Durrant Pate/ Contributor

Bishop, Merrick “Al” Miller

As Jamaica commemorates this week as National Journalism Week, well-respected clergyman, Bishop, Merrick “Al” Miller, is emboldening local journalists and the media fraternity in general to seek the truth always in this current scenario where misinformation and disinformation are abound. 

Acknowledging that a lot of misinformation and disinformation are making their way in the public space as news, Miller, who was delivering the sermon at the National Journalism Week Church Service yesterday, encouraged journalists to pull back from this apparent status quo whilst affirming that “the Press (in Jamaica} has served us well.” 

At the service held at Fellowship Tabernacle, 2 Fairfield Avenues, Kingston 20, where he is the Senior Pastor, Miller emphasised that journalists are charged with the responsibility of telling the truth, unlike columnists and analysts, who share their opinions, which might not necessarily be the truth.

Journalists charged to be proclaimers of the truth 

With the theme for Journalism Week this year being: Media Power: Shaping Democracy or Serving Agendas?

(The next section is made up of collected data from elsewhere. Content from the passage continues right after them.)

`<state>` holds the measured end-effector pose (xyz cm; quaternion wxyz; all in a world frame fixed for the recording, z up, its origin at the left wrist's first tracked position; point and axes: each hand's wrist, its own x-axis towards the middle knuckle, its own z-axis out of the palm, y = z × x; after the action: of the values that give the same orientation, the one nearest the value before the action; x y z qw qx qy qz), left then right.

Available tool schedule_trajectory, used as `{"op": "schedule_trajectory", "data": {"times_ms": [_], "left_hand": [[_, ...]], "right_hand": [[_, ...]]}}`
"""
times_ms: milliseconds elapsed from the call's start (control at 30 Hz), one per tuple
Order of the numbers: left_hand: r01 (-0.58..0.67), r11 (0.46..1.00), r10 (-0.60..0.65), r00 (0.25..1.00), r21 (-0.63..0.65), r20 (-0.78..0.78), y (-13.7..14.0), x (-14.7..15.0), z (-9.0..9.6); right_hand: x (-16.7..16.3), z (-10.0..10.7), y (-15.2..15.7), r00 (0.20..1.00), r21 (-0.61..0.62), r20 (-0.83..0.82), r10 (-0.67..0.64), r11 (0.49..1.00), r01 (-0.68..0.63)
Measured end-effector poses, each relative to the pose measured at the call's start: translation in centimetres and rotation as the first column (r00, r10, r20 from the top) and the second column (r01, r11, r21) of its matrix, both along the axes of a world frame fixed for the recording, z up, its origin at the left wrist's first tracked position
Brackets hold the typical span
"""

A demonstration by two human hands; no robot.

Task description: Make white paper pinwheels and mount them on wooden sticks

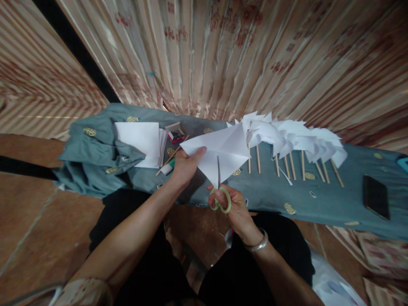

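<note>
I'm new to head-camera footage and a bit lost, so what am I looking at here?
There is no machine here: these are a person's bare hands, seen from a camera worn on their head, looking forward and down. The left hand holds a creased white sheet. The right hand holds scissors, with the blades at the sheet. On the patterned grey-green cloth lie a paper stack to the left, and to the right a row of folded paper shapes with sticks, then a dark phone.
</note>
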<state>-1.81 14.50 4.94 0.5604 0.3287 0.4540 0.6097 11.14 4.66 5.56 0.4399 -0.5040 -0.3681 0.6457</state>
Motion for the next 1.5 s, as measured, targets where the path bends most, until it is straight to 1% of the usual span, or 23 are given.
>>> {"op": "schedule_trajectory", "data": {"times_ms": [233,367,467,567,633,700,733,767,800,833,867,900,933,967,1000,1033,1067,1133,1233,1300,1367,1433,1500], "left_hand": [[-0.007,1.000,0.007,1.000,0.004,-0.018,0.1,0.1,-0.4],[-0.023,1.000,0.023,1.000,0.015,-0.012,0.3,-0.1,-0.2],[-0.058,0.998,0.058,0.998,0.012,-0.002,0.8,-0.6,0.1],[-0.101,0.995,0.101,0.995,0.000,0.013,1.4,-1.5,0.2],[-0.117,0.993,0.117,0.993,-0.005,0.029,1.7,-2.1,0.2],[-0.119,0.993,0.119,0.992,-0.010,0.039,1.8,-2.7,0.2],[-0.116,0.993,0.116,0.992,-0.013,0.040,1.8,-3.0,0.2],[-0.111,0.994,0.111,0.993,-0.016,0.040,1.7,-3.2,0.2],[-0.103,0.995,0.103,0.994,-0.020,0.037,1.6,-3.4,0.2],[-0.087,0.996,0.088,0.996,-0.026,0.032,1.4,-3.5,0.1],[-0.066,0.997,0.067,0.997,-0.032,0.026,1.2,-3.6,0.1],[-0.038,0.998,0.039,0.999,-0.041,0.017,1.0,-3.6,0.0],[-0.006,0.999,0.006,1.000,-0.051,0.006,0.7,-3.6,-0.1],[0.031,0.998,-0.031,0.999,-0.063,-0.006,0.5,-3.5,-0.2],[0.070,0.995,-0.072,0.997,-0.076,-0.018,0.3,-3.4,-0.3],[0.109,0.990,-0.112,0.993,-0.093,-0.028,0.1,-3.3,-0.4],[0.146,0.983,-0.151,0.988,-0.110,-0.036,-0.1,-3.2,-0.4],[0.225,0.964,-0.234,0.971,-0.140,-0.050,-0.6,-2.9,-0.5],[0.344,0.925,-0.358,0.931,-0.159,-0.068,-1.1,-2.4,-0.6],[0.397,0.904,-0.411,0.909,-0.159,-0.069,-1.4,-2.1,-0.6],[0.416,0.896,-0.426,0.904,-0.154,-0.039,-1.5,-1.9,-0.5],[0.438,0.886,-0.437,0.898,-0.149,0.040,-1.4,-1.8,-0.3],[0.479,0.866,-0.459,0.876,-0.142,0.150,-1.5,-1.6,-0.1]], "right_hand": [[-0.1,0.0,-0.1,0.999,-0.031,-0.041,-0.004,1.000,0.003],[0.0,-0.2,-0.2,0.996,-0.045,-0.080,0.041,0.998,-0.045],[0.3,-0.2,-0.5,0.988,-0.020,-0.079,0.131,0.991,-0.133],[1.0,0.5,-0.8,0.967,0.026,-0.039,0.250,0.968,-0.250],[1.8,1.3,-1.0,0.937,0.044,-0.005,0.350,0.936,-0.349],[2.8,2.0,-1.2,0.892,0.041,0.023,0.452,0.891,-0.453],[3.4,2.3,-1.2,0.873,0.040,0.027,0.487,0.872,-0.487],[4.0,2.4,-1.2,0.869,0.039,0.028,0.494,0.868,-0.495],[4.6,2.5,-1.1,0.885,0.049,0.033,0.465,0.883,-0.466],[5.2,2.4,-1.0,0.922,0.069,0.049,0.384,0.919,-0.387],[5.7,2.3,-0.9,0.963,0.098,0.079,0.258,0.959,-0.265],[6.2,2.0,-0.7,0.988,0.139,0.124,0.094,0.984,-0.111],[6.7,1.8,-0.4,0.981,0.182,0.180,-0.070,0.983,0.036],[7.0,1.6,-0.2,0.948,0.228,0.242,-0.205,0.962,0.150],[7.4,1.3,0.0,0.906,0.272,0.300,-0.300,0.937,0.220],[7.6,1.1,0.2,0.868,0.312,0.352,-0.350,0.918,0.244],[7.8,0.9,0.3,0.836,0.345,0.402,-0.373,0.908,0.239],[8.1,0.6,0.4,0.791,0.378,0.487,-0.370,0.906,0.191],[8.0,0.3,0.5,0.759,0.376,0.555,-0.341,0.917,0.136],[7.7,0.2,0.5,0.786,0.359,0.533,-0.314,0.925,0.126],[7.5,0.1,0.6,0.837,0.333,0.468,-0.283,0.934,0.129],[7.2,0.0,0.8,0.876,0.311,0.392,-0.282,0.936,0.163],[6.9,-0.3,1.2,0.879,0.313,0.338,-0.335,0.921,0.231]]}}
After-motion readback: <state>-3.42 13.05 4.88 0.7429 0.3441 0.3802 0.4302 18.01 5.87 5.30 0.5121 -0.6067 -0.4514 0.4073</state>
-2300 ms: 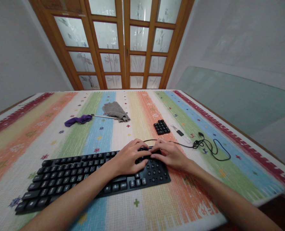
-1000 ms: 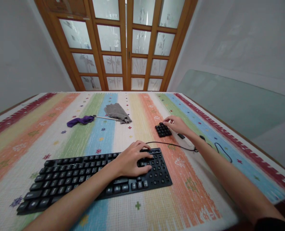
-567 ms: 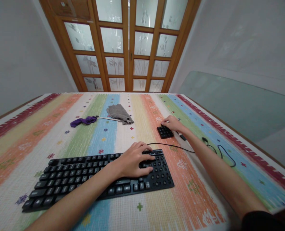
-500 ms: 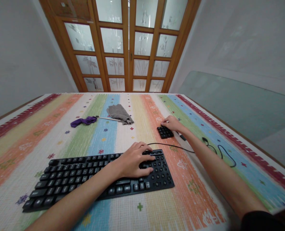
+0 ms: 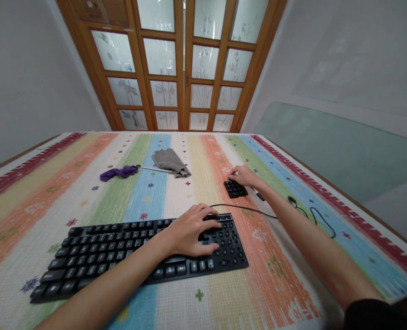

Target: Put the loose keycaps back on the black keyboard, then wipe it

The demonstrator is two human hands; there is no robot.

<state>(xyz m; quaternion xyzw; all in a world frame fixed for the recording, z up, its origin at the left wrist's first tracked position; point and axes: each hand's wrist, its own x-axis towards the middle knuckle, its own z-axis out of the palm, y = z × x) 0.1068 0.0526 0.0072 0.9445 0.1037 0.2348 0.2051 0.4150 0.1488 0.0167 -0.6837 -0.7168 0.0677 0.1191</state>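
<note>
- A crumpled purple cloth [image 5: 119, 173] lies on the striped tablecloth [image 5: 203, 158], between eleven and twelve o'clock from the middle of the black keyboard [image 5: 124, 240]; twelve points straight away from the wearer.
- The keyboard lies across the near part of the tablecloth, one end toward eight o'clock; the other end, toward two to three, shows rows of capless key posts [image 5: 231, 251].
- A thin pale stick [image 5: 155, 169] with a dark tip runs from beside the purple cloth, at about three o'clock, to the grey cloth [image 5: 170, 161], which lies at one o'clock from the keyboard.
- The left hand [image 5: 193, 231] rests palm down over the keyboard near the capless posts, thumb and forefinger apart.
- The loose black keycaps [image 5: 235, 189] sit in a tight block on the tablecloth, between one and two o'clock from the left hand.
- The right hand [image 5: 242, 175] reaches to the far edge of that block, thumb and forefinger close together; I cannot tell whether a cap is clamped between them.
- A small dark object [image 5: 259, 196] shows beside the right forearm, partly hidden, between three and four o'clock from the keycaps.
- A black cable [image 5: 244, 208] leaves the keyboard's far side, passes behind the forearm and loops at four o'clock from the keycaps.
</note>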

Miller posed the question to journalists: Are you shaping democracy or serving an agenda? And whose agenda will we serve? He encouraged them to evaluate what they say on the basis of truth, saying they should be proclaimers of truth and defenders of righteousness in order to support justice.

Members of the media fraternity and political leaders at the PAJ Journalism Week church service

Continuing, Pastor Miller said, “Justice is based on truth. If there is no truth, then there is no justice. We must carry the agenda of God to proclaim the truth; journalists are called only to proclaim truth,” and as such, “the centrality of the journalists’ focus must be proclaiming truth.”

Getting to the truth

The clergyman went into a deep reasoning about truth, saying truth is to impart an understanding for knowledge; understanding proceeds knowledge; wisdom is supreme, but journalists must go for understanding; in all you get, get understanding; once you have knowledge, seek wisdom to apply it.” He highlighted that “truth to liberate and set free so that you may have hope, so that it will cause you to catch a vision so that you will work to see that becoming a reality.”

He stated that a vision that is not rooted in truth is dangerous, but a vision that is rooted in truth will cause transformation, and journalists must find at its centre the truth. He concluded by making the point, “True journalism will assist in monitoring the democratic process in our nation and the world.”

Political leaders added their voice.

Minister of Education, Digital Transformation, and Information, Senator Dr. Dana Moris-Dixon, who also spoke at the church service, encouraged the local media fraternity to amplify good stories and ferrit out the positives happening around us so that the people can have hope that there is more to Jamaica than crime. 

Minister of Education, Digital Transformation, and Information, Senator Dr. Dana Moris-Dixon

She argued that the churches and other civic groups are doing good work in society, charging the media to report on these things. The Minister reiterated her government’s commitment to a free press, acknowledging that the administration needs help to rescue the schools, where the mayhem of crime has playing out itself, citing the need to ensure that no child is left behind. 

She spoke about her social work with inmates, saying, “When I talk to inmates, they are brilliant, but they just didn’t get the opportunity. Ask yourself, What am I going to do to help the children in my sphere of influence? The government alone cannot do it to get them on the right path.“

Political campaigner Raymond Pryce, who represented the Opposition Spokeswoman on Information, Nickeisha Burchell, in her absence, pointed to the complicated eco-system for journalists to ferrit out the news. He also spoke about the free press in Jamaica, which has long been respected by respective political administrations.